Dots look like water in the filament. Dry it.
Have you done any tuning with the filament? Looks likes temps fan speed and print speed are off, which is why you have that strange looking shrink or wabble in the print. Don't worry about layer lines from above, all prints from all printers will look like that if you take pictures in certain light at that angle.
 
@NoGuru The filament as dry as it can be. Dried for like 24 hours and it is still sitting in filament dryer while printing. Part cooling is turned off (I also tried with 20% fan speed and got the same result). As for speeds, I am printing slower than my regular speeds hoping that it will turn out better. You think slower speed can cause such issues ?
 
Is it pulling up the bed then or something? I mean if it's still attached to the bed how can it not be flat?
 
Its not pulling off the bed at all actually. The bottom of the print is perfectly flat (at least in my latest attempts). Its just couple of layers above the first one it shrinks and then halfway through the print it kinda stabilizes.
 
To anyone who will stumble upon this post with similar issues.

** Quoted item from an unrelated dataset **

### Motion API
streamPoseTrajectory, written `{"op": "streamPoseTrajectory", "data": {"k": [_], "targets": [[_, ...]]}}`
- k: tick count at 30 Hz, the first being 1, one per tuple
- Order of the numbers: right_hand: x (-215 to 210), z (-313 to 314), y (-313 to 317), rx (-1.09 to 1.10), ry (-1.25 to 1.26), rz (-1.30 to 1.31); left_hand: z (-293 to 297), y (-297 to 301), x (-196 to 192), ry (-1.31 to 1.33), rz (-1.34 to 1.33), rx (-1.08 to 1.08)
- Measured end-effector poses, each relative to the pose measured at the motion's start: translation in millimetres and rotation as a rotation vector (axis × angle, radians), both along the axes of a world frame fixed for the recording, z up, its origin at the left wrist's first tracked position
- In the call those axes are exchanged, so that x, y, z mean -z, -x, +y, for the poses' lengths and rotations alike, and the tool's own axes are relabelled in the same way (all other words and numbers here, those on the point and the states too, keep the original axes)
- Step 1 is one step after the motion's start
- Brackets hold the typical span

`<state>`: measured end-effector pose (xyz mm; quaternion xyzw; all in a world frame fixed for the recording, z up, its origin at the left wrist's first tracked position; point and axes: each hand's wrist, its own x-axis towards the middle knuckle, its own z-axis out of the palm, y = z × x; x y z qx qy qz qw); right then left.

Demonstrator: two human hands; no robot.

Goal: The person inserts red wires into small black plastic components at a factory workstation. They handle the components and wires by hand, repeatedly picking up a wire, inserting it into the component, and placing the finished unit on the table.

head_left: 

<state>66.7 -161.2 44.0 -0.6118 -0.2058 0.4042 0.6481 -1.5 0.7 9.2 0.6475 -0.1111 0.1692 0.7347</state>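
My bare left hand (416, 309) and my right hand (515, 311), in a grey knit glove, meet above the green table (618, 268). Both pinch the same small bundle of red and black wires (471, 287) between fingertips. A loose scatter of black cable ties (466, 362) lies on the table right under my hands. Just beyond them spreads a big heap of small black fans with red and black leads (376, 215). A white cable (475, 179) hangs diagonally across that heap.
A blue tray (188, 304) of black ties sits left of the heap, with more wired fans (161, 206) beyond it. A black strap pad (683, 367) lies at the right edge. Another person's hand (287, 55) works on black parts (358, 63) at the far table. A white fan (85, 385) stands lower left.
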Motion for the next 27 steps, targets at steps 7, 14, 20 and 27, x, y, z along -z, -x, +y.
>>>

It turned out that my major issue here was the bed temperature. Everyone keeps saying that we need high bed temps for ABS printing, well it turned out that there can be too much of good stuff :) I was running my bed at 110C and also using a heated chamber and I was getting terrible warping issues. I lowered the bed temp to 95c and also started using Magigoo MO2016 for better adhesion and I even stopped using the chamber heating and the prints come out beautiful now, 0 warping. Ambient temperature inside the enclosure(closer to the print surface) is on average at 53c.
The horizontal lines that I was seeing turned out to be there for all materials, it`s just the specific ABS I was using was making them look much worse. I switched to Paramount 3D abs and things look much better now.

Take a look at the new results that I am getting now in the image below (Note, you might notice that I got a tiny bit of elephants foot going on on the bottom layers but that is because I run the nozzle a bit closer than it should be on purpose to get that nice uniform textured look on first layers. With this approach first layers look just fantastic, does not even look like 3d printed parts).

combinedNewResults-min.jpg
 
Glad you got that sorted out.
What is the recommended temp for the bed from the manufacturer? It's different from each brand.
 
Glad you got that sorted out.
What is the recommended temp for the bed from the manufacturer? It's different from each brand.
I was using hatchbox ABS before, there was no recommendation for bed temp for that. I switched to Paramount 3D now (it`s a bit less shiny, which I like) and Paramount 3D is recommending 100-110 for the bed but I still run it at 95 and had 0 issues with sticking/warping.
I also use Qidi X-CF Pro 3d printer for printing these and the QIDI slicer defaults to 110c bed temp for ABS profile so I was not even suspecting that bed temp is the culprit here. Maybe if I could bring up the ambient temperature somewhere near 85-90c it would have worked fine with such high bed temps but I don`t see a point in doing that at least for Voron parts. Prints just fine without active chamber heating.
 
How big is the chamber on the Qidi? I've no idea and haven't googled it yet - but I'm wondering if the chamber is still too cool for it to be effective? Perhaps it's cool during that part and by the time it's returned to normal printing, the chamber is warmed? I saw similar effects printing parts with a cardboard enclosure on my other printer, had to make sure the chamber was well saturated before I started to get a good print out of it. I use 110c bed temperature now and 50c chamber temps and I don't start printing until my chamber is at least 40c

Edit to add: I'm using Hatchbox also and have to take nozzle temperature to 250 to get it to flow properly
 
The dots are retraction related. You’re retracting too much and bringing air in the nozzle. Had that happen to me- reduced retraction to 0.6mm and it was gone. Your filament doesn’t look wet else you’d be having more surface issues.
 
I need bed fans to get to 50c in a 2.4 350. Going to add in a chamber heater to get it to 50c when the garage is cold in the winter. I use the exhaust fan set with watermark to regulate that temperature. 50c seams to be perfect for ABS.